Jessica Napier (born 13 April 1979) is a New Zealand-born actress based in Australia. She has appeared in a number of feature films, including Love Serenade, Blackrock, Cut, City Loop, Angst, The Illustrated Family Doctor and Ghost Rider, and is well known for her role of Becky Howard in the Australian TV drama series McLeod's Daughters.

Early life
Napier was born in Wellington, New Zealand. Her father, actor Marshall Napier, relocated the family to Australia when she was a child.

Career
Napier had her first acting role at age 9, when she played her father's daughter on the long-running Australian TV series Police Rescue. A year later she reappeared in another episode, when her father nominated her to fill in for a role when the girl who was booked for the job refused as the character was required to be submerged in a swamp.

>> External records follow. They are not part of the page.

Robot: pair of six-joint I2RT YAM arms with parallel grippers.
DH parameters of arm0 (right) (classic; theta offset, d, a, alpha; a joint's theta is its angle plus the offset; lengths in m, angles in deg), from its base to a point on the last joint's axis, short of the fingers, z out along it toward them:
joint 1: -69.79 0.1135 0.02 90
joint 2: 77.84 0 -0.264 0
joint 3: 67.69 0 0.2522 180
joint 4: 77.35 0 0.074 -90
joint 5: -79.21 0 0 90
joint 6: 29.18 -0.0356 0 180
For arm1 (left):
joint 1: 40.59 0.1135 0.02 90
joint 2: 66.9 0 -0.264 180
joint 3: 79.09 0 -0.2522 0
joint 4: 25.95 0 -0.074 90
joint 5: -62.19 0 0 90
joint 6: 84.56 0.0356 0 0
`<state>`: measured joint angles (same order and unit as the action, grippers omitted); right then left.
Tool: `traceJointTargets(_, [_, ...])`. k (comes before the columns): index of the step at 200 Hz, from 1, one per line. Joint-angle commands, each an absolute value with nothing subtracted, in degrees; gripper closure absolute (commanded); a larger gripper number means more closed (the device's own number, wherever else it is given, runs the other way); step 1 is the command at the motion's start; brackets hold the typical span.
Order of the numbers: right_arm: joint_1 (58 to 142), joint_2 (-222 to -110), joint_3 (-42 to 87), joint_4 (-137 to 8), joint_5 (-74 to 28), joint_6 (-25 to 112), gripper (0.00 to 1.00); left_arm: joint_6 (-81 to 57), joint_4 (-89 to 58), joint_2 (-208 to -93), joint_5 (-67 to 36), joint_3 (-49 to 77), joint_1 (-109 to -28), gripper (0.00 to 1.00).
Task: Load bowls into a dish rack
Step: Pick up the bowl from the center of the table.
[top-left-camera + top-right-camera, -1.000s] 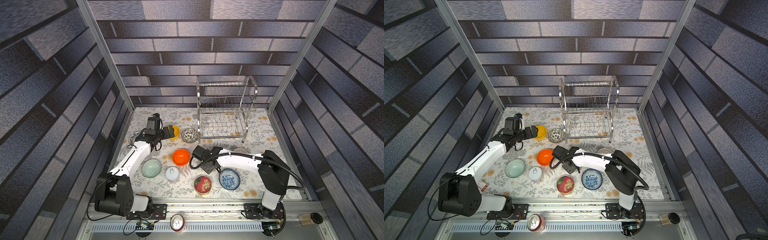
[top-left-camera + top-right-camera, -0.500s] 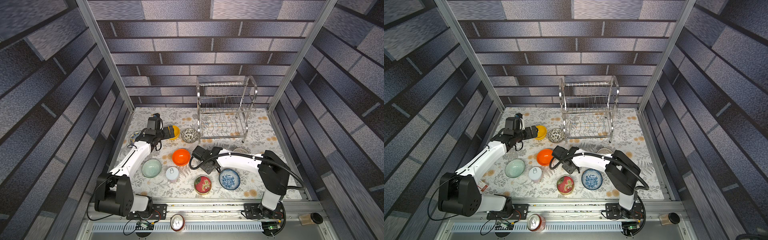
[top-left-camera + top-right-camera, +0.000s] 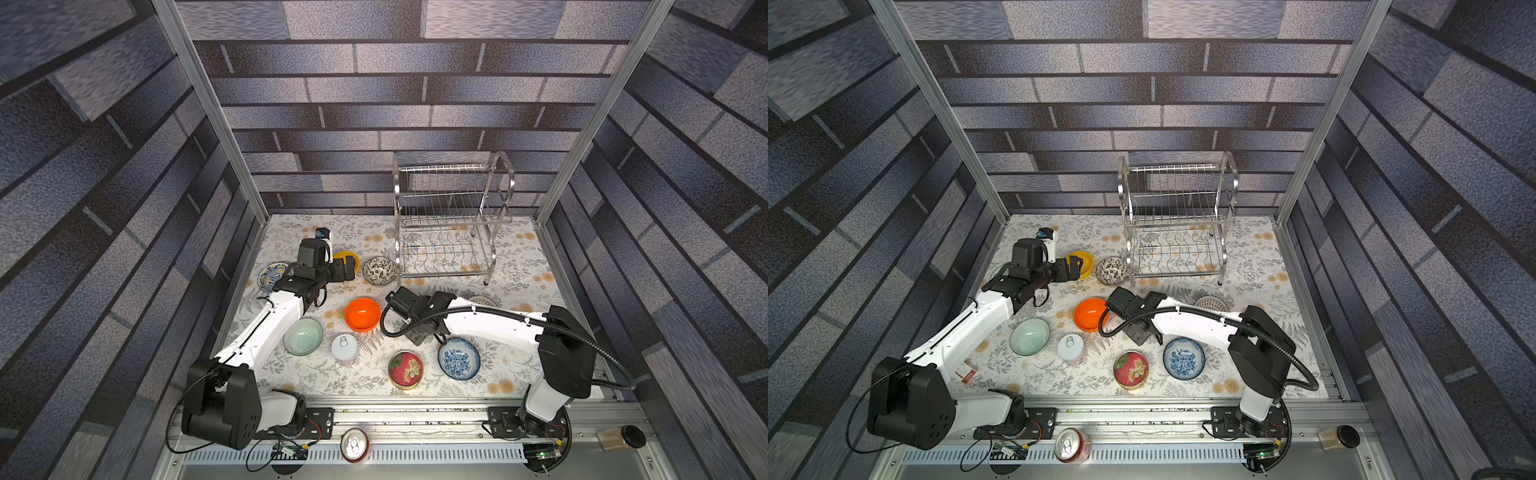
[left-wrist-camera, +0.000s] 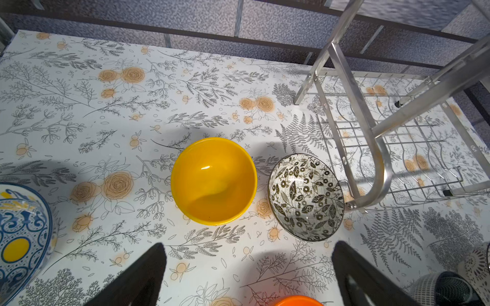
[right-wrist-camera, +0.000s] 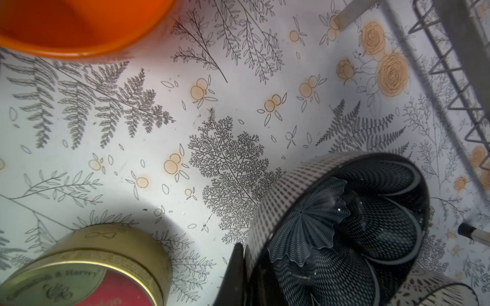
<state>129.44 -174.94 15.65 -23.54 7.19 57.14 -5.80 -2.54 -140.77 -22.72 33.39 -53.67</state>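
Change noted: the right gripper [image 5: 248, 265] has drawn its jaws together within the last second and now pinches the rim of the dark bowl [image 5: 344, 225]. Neither arm has shifted place in the top views.
Grip detail: one finger lies against the bowl's dotted outer wall. The other is inside the bowl, largely hidden.
Bowl attitude: the dark bowl sits tipped, its inside turned toward the wrist camera. Whether its foot is clear of the table [image 3: 519, 266] cannot be told.
Meaning for task: judged to be the first bowl secured. The carry to the dish rack [image 3: 451, 216] is not yet begun.
Rack condition: both tiers show bare wire in both top views, with no bowl loaded.
Rack position relative to right gripper: near, beyond the held bowl, with open table between them.
Neighbours of the grip: the lattice bowl [image 5: 437, 288] is just beside the dark bowl. The orange bowl [image 5: 79, 26] and the red tin [image 5: 87, 278] stand apart from it.
Left gripper [image 4: 246, 275]: jaws wide, holding nothing.
Left target: the yellow bowl [image 4: 213, 180] lies ahead of the open jaws, untouched, with the black-flowered bowl [image 4: 305, 197] just beside it, next to the rack's foot.
Risk, judged: a rim pinch on a tipped bowl may slip or swing when lifted.
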Motion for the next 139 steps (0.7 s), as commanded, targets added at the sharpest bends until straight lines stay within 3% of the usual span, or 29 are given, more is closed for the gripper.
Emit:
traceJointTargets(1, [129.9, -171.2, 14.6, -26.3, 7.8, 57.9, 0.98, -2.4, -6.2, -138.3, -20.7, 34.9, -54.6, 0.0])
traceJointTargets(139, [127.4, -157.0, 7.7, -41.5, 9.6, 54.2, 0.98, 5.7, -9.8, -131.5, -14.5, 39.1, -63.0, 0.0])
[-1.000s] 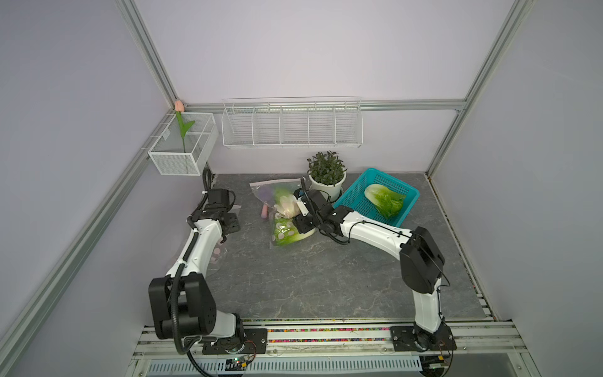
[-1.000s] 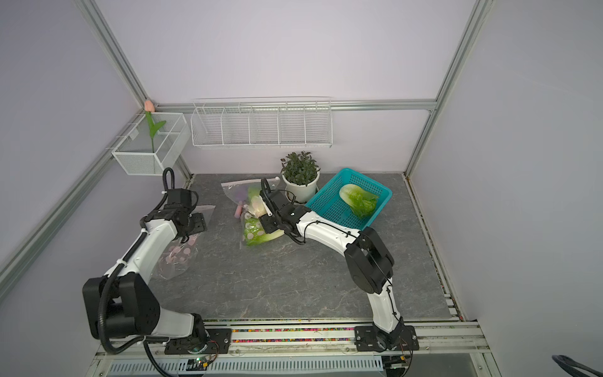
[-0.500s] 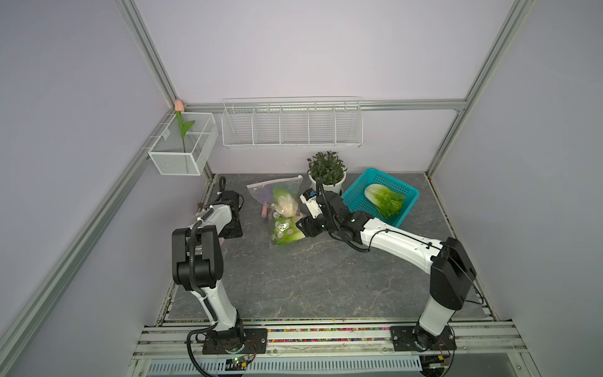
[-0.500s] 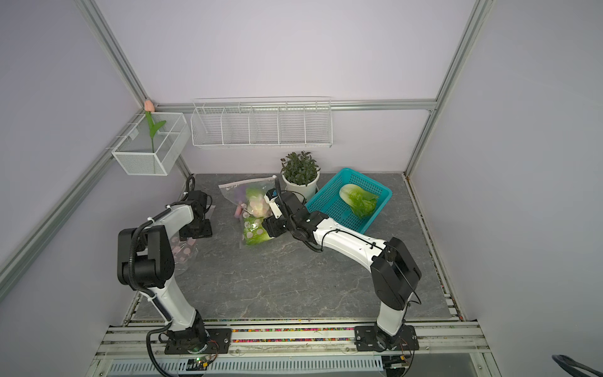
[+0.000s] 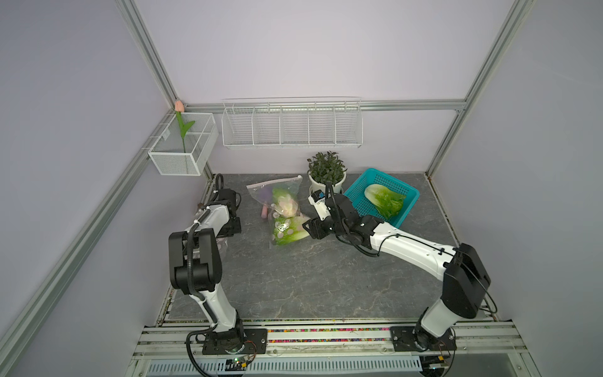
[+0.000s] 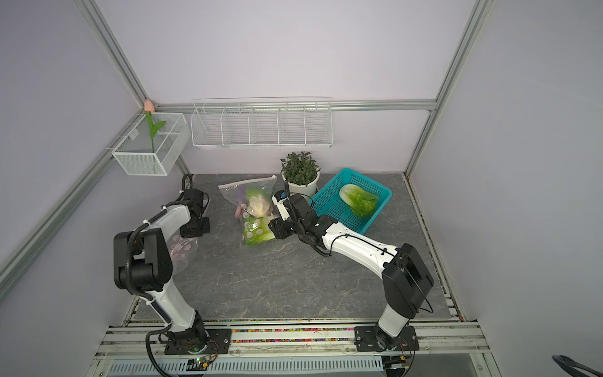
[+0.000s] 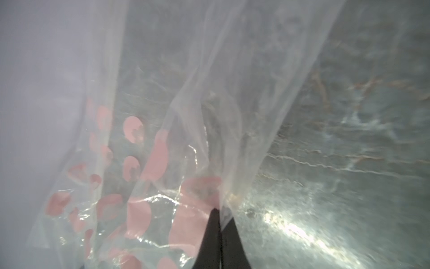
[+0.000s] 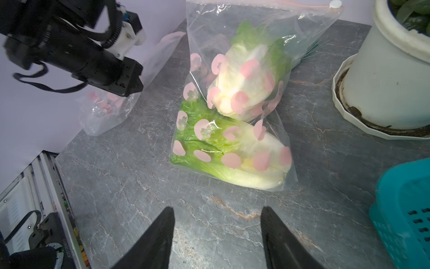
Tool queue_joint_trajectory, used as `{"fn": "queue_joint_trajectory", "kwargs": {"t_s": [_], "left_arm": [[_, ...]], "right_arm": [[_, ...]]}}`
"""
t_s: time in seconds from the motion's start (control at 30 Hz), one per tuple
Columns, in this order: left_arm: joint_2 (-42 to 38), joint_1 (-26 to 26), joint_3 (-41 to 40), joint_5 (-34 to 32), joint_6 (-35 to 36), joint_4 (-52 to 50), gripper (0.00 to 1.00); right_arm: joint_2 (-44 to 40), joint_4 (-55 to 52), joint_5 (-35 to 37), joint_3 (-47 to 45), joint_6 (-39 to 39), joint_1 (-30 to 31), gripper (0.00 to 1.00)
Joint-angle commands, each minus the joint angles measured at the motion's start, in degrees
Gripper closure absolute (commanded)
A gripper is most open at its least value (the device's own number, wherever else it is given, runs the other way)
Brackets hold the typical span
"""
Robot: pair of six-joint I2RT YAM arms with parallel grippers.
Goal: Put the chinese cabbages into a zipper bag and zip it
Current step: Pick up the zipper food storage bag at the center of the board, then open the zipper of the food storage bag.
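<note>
Two chinese cabbages [image 8: 242,81] are already stuffed in the zipper bag [image 8: 274,35], the third cabbage [image 5: 385,200] is left in the teal basket [image 5: 359,202] at its 3 o'clock, so the right claw [image 8: 218,208] is held apart, probably for fetching, while a spare bag [image 8: 104,111] at 9 o'clock gets pinched by the left claw [image 7: 220,216].

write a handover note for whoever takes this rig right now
Left gripper: jaws shut on the empty bag, at the table's left side.
Right gripper: jaws open, holding nothing, facing the filled bag without touching it.
Done: one cabbage and a second cabbage lie in the filled bag.
Left: the third cabbage is in the basket; bag it, then zip. Whether the zip is closed cannot be told.
</note>
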Motion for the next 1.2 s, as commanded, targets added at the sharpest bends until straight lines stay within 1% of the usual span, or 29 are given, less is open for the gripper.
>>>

It was not until Napier was 15 that she decided to be an actress. On her first serious audition she won the lead role of Edwina on Echo Point. Her first feature film was in Shirley Barrett's award-winning Love Serenade (with Miranda Otto), followed by the critically acclaimed Blackrock, where her character's brother was played by Heath Ledger in his first prominent film role.

Small parts in a string of other popular Australian TV shows, including Water Rats and Murder Call, followed; she played the role of Gerry Davis in the highly acclaimed Wildside, alongside Aaron Pedersen, Rachel Blake and Tony Martin. 

Napier then appeared in Stingers (with Peter Phelps) and City Loop before landing the lead role of Raffy in Mushroom Pictures' film Cut. The cult Australian slasher film was her first lead in a feature. The cast included Molly Ringwald, Kylie Minogue and Stephen Curry.

She then starred in Angst and appeared in the made-for-TV film Child Star: The Shirley Temple Story.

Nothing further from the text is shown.